This content originally appeared on DEV Community and was authored by prakhyatkarri
Introduction
In modern data engineering workflows, managing raw data and its transformations is crucial for providing clean, reliable, and structured data to analytics teams and downstream applications. Databricks Unity Catalog provides a unified data governance model that simplifies and secures data access across the entire organization. This guide will walk through a comprehensive process for ingesting raw data into a shared bronze layer and transforming it into multiple silver layers in a Unity Catalog setup, with data stored in catalog-managed tables instead of traditional file paths. We will use examples and data flow diagrams to illustrate the concepts.
Overview of the Layers
Raw Layer: Unstructured or semi-structured data as it arrives from source systems (e.g., logs, IoT feeds, application data).

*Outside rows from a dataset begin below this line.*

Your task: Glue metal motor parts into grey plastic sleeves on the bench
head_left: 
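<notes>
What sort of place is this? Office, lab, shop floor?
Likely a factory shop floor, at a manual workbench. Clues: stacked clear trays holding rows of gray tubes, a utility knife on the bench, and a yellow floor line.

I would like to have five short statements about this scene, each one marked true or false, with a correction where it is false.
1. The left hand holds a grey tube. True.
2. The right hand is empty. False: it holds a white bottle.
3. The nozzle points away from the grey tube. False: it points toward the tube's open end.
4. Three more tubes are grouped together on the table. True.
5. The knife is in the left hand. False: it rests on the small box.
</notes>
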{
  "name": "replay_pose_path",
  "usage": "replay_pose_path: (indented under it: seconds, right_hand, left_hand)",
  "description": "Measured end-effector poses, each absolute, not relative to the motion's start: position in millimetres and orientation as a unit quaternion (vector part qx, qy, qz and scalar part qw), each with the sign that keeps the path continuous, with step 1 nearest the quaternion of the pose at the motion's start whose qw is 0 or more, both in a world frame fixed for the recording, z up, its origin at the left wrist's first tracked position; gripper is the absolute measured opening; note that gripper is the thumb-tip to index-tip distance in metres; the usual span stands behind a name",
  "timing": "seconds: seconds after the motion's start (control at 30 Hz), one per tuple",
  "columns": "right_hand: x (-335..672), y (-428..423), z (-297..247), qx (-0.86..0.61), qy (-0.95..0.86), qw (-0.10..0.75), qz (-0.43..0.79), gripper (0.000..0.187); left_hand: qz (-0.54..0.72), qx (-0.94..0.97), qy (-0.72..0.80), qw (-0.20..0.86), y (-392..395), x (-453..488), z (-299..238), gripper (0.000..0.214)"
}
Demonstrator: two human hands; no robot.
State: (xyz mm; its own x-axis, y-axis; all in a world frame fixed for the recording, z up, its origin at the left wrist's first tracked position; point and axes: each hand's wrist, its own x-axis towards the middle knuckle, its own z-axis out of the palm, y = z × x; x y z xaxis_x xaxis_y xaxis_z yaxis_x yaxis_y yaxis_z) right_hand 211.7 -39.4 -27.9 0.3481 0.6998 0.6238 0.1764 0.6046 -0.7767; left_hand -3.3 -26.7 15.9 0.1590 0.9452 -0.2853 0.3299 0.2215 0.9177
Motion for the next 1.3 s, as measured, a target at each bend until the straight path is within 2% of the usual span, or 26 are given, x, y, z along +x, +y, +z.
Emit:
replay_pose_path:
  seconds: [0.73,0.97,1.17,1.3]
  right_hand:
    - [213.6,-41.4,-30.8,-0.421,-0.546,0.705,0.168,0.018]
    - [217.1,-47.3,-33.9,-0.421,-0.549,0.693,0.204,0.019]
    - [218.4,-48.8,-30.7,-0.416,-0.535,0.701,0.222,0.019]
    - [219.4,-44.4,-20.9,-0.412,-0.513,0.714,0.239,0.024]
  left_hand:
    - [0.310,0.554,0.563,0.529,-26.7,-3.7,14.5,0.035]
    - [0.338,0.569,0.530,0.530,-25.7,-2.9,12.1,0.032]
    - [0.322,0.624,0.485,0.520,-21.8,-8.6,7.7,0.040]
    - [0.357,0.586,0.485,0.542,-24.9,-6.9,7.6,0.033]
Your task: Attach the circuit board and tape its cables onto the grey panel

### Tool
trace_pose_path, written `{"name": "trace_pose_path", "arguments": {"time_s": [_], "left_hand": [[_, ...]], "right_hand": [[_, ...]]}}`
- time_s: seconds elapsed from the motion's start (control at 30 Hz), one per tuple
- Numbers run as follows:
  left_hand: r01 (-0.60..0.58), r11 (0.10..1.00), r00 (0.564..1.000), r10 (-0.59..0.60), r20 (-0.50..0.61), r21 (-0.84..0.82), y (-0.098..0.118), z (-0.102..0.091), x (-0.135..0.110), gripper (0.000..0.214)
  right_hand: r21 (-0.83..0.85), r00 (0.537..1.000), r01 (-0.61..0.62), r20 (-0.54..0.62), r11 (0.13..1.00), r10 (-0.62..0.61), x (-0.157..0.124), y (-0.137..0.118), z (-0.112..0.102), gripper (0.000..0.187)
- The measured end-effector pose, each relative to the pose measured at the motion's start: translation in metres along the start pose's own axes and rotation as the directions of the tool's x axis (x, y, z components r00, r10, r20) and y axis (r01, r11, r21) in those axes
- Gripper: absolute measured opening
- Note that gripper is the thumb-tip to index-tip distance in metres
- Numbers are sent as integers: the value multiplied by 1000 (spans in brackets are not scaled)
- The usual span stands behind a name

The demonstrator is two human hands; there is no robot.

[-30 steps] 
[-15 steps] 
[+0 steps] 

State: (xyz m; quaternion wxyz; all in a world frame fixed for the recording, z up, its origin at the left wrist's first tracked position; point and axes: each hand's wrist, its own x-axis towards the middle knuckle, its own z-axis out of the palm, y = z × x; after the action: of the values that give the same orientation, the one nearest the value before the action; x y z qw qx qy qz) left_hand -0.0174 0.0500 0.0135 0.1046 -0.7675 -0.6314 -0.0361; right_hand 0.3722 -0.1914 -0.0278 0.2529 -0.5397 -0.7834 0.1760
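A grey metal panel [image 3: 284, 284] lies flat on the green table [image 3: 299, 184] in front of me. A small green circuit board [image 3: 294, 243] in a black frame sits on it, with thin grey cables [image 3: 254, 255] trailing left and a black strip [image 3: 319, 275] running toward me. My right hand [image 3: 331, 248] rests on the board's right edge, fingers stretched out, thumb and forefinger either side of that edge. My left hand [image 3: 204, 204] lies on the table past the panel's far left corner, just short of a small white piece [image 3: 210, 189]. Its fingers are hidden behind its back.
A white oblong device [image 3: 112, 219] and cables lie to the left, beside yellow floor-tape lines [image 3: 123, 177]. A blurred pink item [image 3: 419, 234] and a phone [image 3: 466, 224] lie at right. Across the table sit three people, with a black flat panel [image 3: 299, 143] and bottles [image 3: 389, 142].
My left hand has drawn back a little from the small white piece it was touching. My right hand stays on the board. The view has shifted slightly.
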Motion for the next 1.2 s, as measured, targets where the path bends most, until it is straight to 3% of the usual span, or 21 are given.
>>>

Bronze Layer: A landing area where raw data is cleaned and minimally processed. This layer maintains data fidelity while addressing obvious data quality issues.
Silver Layer: Curated data for specific use cases. Data from the bronze layer is cleaned, structured, and aggregated into independent tables optimized for downstream use (e.g., analytics, reporting, machine learning).
Data Flow Diagram
+-------------------+ +-------------------+ +-------------------+
| Raw Layer | ---> | Bronze Layer | ---> | Silver Layers |
| (External Data) | | (Cleaned Data) | | (Curated Data) |
+-------------------+ +-------------------+ +-------------------+
|
+-----------+-----------+
| |
+-------------------+ +-------------------+ +-------------------+
| Bronze to Silver 1| | Bronze to Silver 2| | Bronze to Silver n|
| (Specific Use Case)| | (Specific Use Case)| | (Specific Use Case)|
+-------------------+ +-------------------+ +-------------------+
Step-by-Step Guide
1. Ingesting Data into the Raw Layer
The Raw Layer typically represents data coming from various external sources such as JSON, CSV, or logs, and is unprocessed. This data is brought into Databricks either through batch or streaming jobs. You could use Databricks Auto Loader for efficient file ingestion from cloud storage systems like Azure Data Lake Storage (ADLS).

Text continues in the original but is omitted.